This comparison shows the real cost difference between a fully electric home built using traditional methods and an AM51 hyper-efficient home. The savings also reflect the higher energy costs for all-electric homes vs. cheap gas and oil. Many States are planning to require all electric single family home construction by 2023-2025.

Imagine a home that, once paid for via mortgage at a price at or below a traditional home, does not generate a cent in energy bills for up to 25 years…

…and, additionally, will generate monthly income, thus reducing the monthly payments, in some cases significantly.

All of this, while having a negative carbon footprint (more energy produced than consumed), and causing enormous reductions in GHG emissions at scale…

For many, utility bills are not the greatest concern or cost factor they focus on when imagining the cost of home ownership. But the potential – the freedom of a “grid-optional” lifestyle – and the incredible comfort, health and well-being attached to a perfectly climate controlled indoor environment – all this and many more benefits, once experienced, we believe will eventually make traditional home environments obsolete.

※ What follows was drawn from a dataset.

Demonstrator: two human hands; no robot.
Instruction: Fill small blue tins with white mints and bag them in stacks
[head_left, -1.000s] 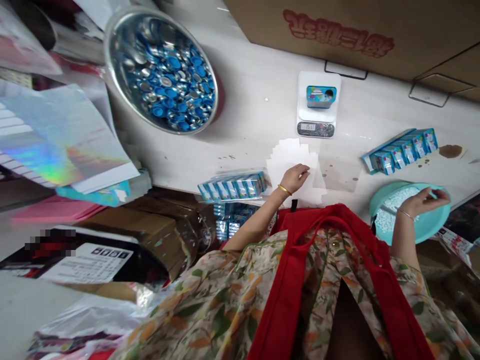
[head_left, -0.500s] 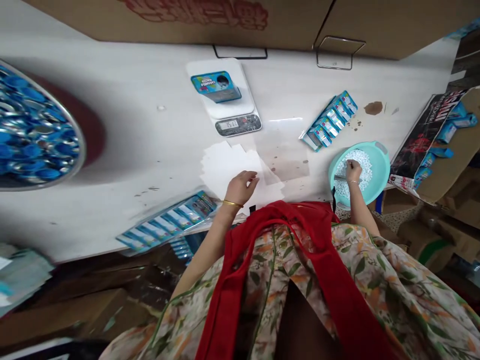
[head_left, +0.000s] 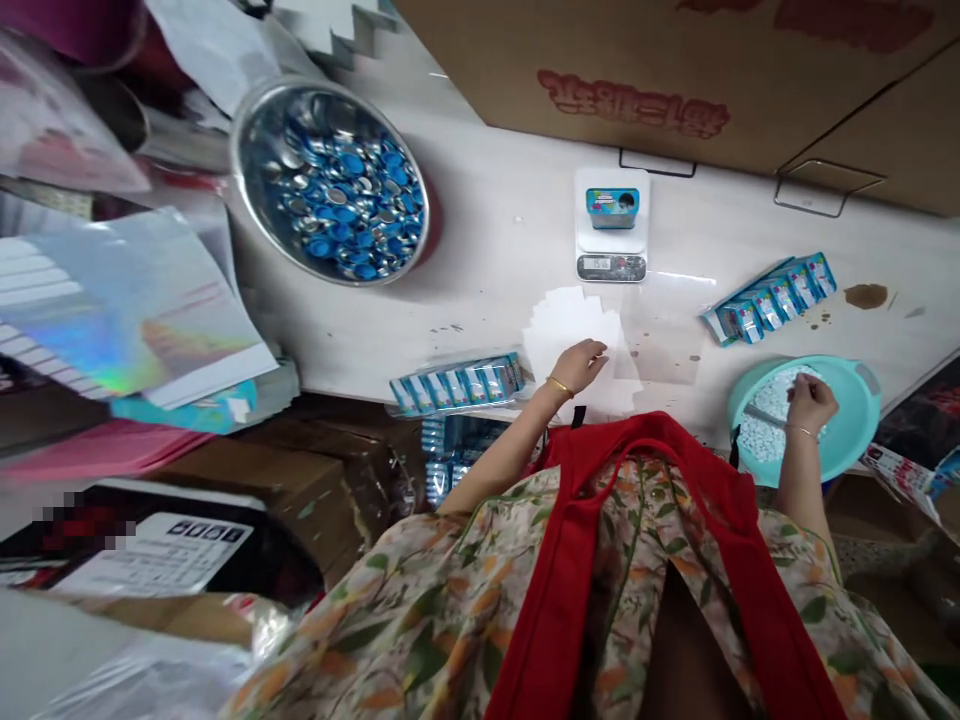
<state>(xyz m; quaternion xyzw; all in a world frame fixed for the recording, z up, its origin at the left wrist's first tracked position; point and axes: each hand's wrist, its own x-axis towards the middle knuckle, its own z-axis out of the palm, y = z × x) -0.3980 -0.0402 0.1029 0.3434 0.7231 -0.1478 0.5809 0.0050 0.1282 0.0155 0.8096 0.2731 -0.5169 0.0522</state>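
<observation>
My left hand (head_left: 579,368) rests over a fanned stack of white paper sheets (head_left: 574,330); its fingers are loosely bent and apart, holding nothing I can see. My right hand (head_left: 811,405) is over a teal basin (head_left: 859,430) of small white pieces (head_left: 765,438), its fingers curled together; what they hold, if anything, is hidden. A grey strip (head_left: 763,414) lies across the pieces beside this hand. Beyond the paper, a small blue box (head_left: 613,205) stands on a white digital scale (head_left: 611,243) with a lit display.
Rows of small blue boxes lie left of the paper (head_left: 457,385) and at right (head_left: 772,298). A metal bowl (head_left: 244,180) of blue and silver lids stands at left. Large cardboard boxes (head_left: 637,60) line the back. Holographic sheets (head_left: 172,310) and a pink stack (head_left: 112,450) are far left.
The view has swung left, bringing the whole lid bowl and the sheets into sight. My right hand has lifted a little from the white pieces. My left hand stays over the paper.
</observation>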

“You never change things by fighting the existing reality. To change something, build a new model that makes the existing model obsolete.”

-R. Buckminster Fuller

Adaptation to hotter heat waves and “polar vortexes”, and other unexpected weather events that are now increasingly likely, is an important topic.

Having a living system that can be counted on to keep you warm in winter, cool in the raging summer heat, and all for zero dollars beyond the basic initial costs, must become a minimum standard as we go forward.

Fractalize™, the coup de gras of affordability for the grid-interactive, hyper-efficient home

So much for battling climate change through efficient design and synergistic systems.

In order to reach even greater affordability, for most even more important and extremely meaningful in getting homes to those in need, AM51 homes and communities will need a construction method to reduce actual costs even further.

Labor shortages in construction and supply chain issues for materials, are two major factors that are driving costs up.

Our completely unique pre-manufactured building system, Fractalize™, takes on both issues and more.

With modern, yet simple, computer and robotic assisted manufacturing of building blocks, optimized specifically for home construction, and made exclusively out of plant-based materials (wood and other) far less labor is required.

Building times are up to 10X faster and minimal assembly crews, with no heavy machinery, are all that’s needed.

Again, the specific details of the hybrid-deep-tech-low-tech system are too complex for this article, but the end result of the added layer of efficiency (in this case efficient execution of construction) can result, by our calculations, in up to 15% lower construction costs overall, with additional cost-benefits from the speed to market.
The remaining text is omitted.